Berdasarkan undang-undang perpajakan saat ini, jika seorang pelaku usaha memiliki omzet di atas 100 juta VND/tahun, maka ia akan dikenakan pajak pertambahan nilai (PPN) dan pajak penghasilan pribadi (PPh).

Dengan demikian, orang pribadi yang menjual barang secara daring membayar pajak penghasilan pribadi dengan tarif 0,5%, PPN dengan tarif 1%; orang pribadi yang memperoleh penghasilan dari periklanan pada produk dan layanan konten informasi digital, serta layanan lainnya membayar pajak penghasilan pribadi dengan tarif 2%, PPN dengan tarif 5%...

Sejak 19 Desember 2024, industri perpajakan secara resmi mengoperasikan "Portal informasi elektronik bagi rumah tangga dan individu yang melakukan bisnis untuk mendaftar, melaporkan, dan membayar pajak dari e-commerce dan melakukan bisnis di platform digital".

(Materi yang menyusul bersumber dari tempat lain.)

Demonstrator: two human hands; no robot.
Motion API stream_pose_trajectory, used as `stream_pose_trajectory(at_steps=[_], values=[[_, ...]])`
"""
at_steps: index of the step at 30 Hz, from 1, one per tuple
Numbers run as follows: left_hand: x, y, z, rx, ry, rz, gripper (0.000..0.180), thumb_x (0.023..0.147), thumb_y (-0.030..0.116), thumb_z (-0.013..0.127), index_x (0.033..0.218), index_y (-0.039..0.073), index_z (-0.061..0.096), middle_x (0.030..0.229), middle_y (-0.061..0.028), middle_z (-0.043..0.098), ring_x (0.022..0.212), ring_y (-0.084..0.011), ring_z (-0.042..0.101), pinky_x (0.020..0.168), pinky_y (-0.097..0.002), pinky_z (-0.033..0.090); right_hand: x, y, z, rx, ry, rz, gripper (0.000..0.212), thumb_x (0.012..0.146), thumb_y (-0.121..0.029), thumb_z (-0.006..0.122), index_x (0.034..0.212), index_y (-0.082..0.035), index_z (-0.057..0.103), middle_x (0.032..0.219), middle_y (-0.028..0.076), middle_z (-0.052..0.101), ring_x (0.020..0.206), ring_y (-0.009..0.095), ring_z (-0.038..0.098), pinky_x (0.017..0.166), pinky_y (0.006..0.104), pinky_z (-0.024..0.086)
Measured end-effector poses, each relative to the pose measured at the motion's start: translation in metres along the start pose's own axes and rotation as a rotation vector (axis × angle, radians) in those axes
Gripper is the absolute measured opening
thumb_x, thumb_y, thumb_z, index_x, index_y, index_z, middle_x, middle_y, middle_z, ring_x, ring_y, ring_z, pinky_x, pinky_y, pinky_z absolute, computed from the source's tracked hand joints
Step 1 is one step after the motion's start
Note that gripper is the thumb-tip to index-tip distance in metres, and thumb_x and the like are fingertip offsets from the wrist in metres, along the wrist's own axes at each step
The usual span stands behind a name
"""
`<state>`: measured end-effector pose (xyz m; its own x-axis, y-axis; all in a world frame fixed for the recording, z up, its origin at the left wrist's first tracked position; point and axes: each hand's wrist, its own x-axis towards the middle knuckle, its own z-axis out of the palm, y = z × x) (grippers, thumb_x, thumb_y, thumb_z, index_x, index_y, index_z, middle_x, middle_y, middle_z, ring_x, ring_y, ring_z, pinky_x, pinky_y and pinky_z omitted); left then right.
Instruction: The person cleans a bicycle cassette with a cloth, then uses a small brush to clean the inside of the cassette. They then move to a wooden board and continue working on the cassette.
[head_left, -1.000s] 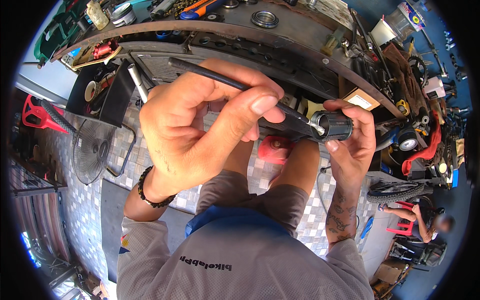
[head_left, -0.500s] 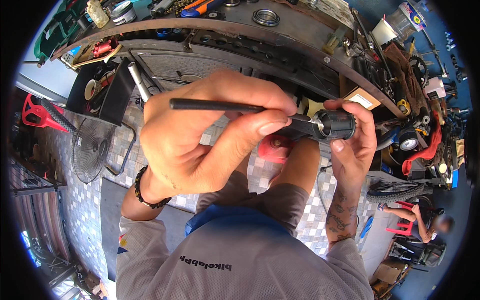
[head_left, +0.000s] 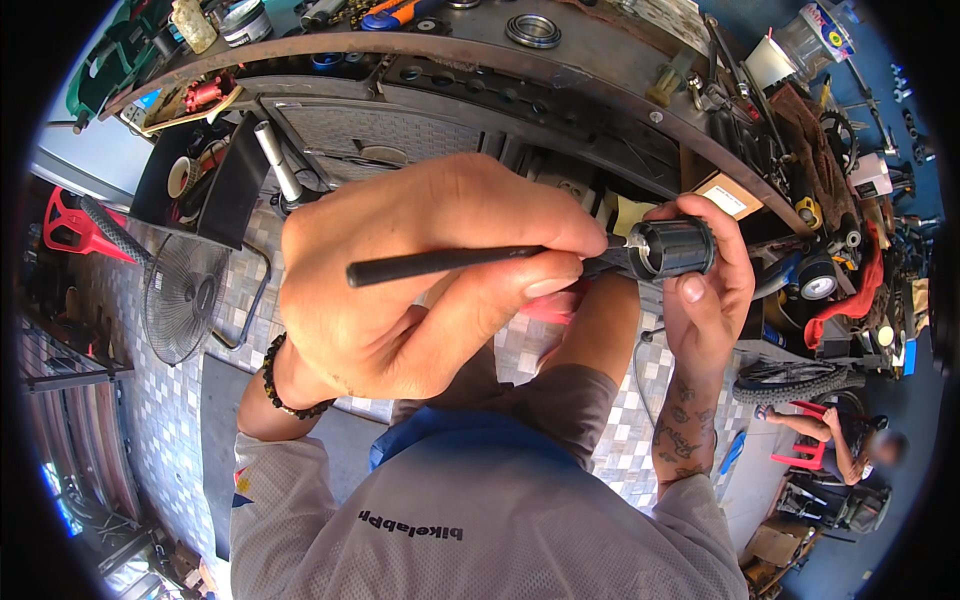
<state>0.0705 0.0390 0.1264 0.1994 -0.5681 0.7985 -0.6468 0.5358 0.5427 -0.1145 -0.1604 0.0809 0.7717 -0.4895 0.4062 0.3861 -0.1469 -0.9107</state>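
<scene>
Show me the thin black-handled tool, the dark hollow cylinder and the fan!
Thin black-handled tool (head_left: 440,264): head view, on its handle.
Dark hollow cylinder (head_left: 684,248): head view, on its outer wall.
Fan (head_left: 184,298): head view, on its grille.

A dark counter (head_left: 590,58) with a rust-brown edge stretched above a floor of grey-and-white checkered tiles (head_left: 628,435), where a black wire-caged fan (head_left: 183,300) stood near a red plastic chair (head_left: 62,226); a blue wall (head_left: 882,60) rose at right.
</scene>
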Motion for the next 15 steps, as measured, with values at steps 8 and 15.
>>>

Berdasarkan Undang-Undang No. 56/2024/QH15, mulai tanggal 1 April 2025, pengelola lantai perdagangan elektronik dan platform digital (termasuk organisasi dalam dan luar negeri) bertanggung jawab untuk memotong, membayar pajak atas nama, dan melaporkan pajak yang dipotong atas nama rumah tangga dan orang pribadi yang menjalankan bisnis elektronik.

Dengan peraturan ini, lantai perdagangan e-commerce dapat memotong, membayar pajak, dan mendeklarasikan pajak yang dipotong atas nama ratusan ribu individu.